ACTIVITY: Scan the lines below for the word "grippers". Copy each line you find it in.

DATA EXTRACTS:

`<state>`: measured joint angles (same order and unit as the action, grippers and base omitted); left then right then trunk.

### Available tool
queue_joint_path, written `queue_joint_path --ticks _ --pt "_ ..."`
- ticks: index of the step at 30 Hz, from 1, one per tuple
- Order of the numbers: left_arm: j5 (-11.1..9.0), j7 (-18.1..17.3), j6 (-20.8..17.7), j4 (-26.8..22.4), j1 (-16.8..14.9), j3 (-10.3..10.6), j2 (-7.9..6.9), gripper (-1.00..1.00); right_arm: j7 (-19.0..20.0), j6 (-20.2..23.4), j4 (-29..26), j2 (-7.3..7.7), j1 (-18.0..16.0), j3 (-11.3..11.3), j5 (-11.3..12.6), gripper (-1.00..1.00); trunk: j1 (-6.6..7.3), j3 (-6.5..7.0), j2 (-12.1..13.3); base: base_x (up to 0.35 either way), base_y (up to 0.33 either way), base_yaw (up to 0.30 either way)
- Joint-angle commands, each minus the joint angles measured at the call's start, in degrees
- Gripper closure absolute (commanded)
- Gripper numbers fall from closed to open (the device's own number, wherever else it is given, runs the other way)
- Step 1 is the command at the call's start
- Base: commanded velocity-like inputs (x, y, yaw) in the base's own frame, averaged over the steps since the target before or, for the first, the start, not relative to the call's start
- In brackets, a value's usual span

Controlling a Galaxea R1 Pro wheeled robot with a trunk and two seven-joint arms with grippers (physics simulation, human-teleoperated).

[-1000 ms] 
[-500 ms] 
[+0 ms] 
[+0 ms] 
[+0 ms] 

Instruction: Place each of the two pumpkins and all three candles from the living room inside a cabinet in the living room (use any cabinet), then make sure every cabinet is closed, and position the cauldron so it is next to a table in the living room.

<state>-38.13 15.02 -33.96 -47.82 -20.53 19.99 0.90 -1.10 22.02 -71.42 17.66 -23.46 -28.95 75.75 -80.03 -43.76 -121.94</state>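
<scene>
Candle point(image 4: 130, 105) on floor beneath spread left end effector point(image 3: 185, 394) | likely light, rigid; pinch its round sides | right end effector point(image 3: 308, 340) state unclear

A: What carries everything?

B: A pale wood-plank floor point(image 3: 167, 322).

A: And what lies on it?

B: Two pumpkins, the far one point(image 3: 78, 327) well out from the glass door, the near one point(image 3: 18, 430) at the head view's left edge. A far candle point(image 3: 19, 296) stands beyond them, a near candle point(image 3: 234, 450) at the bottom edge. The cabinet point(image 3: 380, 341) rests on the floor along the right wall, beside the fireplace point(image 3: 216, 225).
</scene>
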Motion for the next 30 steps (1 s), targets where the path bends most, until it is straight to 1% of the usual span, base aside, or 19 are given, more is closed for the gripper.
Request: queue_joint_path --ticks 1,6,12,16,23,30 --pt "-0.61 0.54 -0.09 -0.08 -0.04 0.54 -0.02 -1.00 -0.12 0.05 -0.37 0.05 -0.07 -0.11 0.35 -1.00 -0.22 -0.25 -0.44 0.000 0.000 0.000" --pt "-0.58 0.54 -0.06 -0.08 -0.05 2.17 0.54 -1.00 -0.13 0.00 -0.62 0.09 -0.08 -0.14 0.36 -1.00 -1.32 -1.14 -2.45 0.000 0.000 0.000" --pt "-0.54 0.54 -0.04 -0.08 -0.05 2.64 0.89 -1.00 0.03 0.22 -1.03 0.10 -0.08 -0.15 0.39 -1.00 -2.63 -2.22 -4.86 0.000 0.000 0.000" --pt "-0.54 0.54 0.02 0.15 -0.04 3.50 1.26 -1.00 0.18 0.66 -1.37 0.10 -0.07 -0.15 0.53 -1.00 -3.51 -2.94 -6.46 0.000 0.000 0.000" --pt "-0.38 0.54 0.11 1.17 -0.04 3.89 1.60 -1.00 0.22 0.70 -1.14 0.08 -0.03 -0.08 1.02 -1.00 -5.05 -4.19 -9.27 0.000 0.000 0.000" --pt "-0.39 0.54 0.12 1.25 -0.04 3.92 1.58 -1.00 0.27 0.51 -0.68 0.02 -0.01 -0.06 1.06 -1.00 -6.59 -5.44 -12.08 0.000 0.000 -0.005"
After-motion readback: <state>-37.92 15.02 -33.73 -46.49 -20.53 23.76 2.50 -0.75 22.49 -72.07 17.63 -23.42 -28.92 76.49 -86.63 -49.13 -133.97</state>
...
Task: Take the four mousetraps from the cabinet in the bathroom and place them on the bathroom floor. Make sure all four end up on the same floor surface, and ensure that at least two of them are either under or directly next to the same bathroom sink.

RESULT OF THIS EXERCISE:
`<state>`: measured joint angles (same order and unit as the action, grippers and base omitted); left then right then trunk.
Controlling a Galaxea R1 Pro wheeled robot with a trunk and two seven-joint arms with grippers (physics simulation, human-teleoperated).

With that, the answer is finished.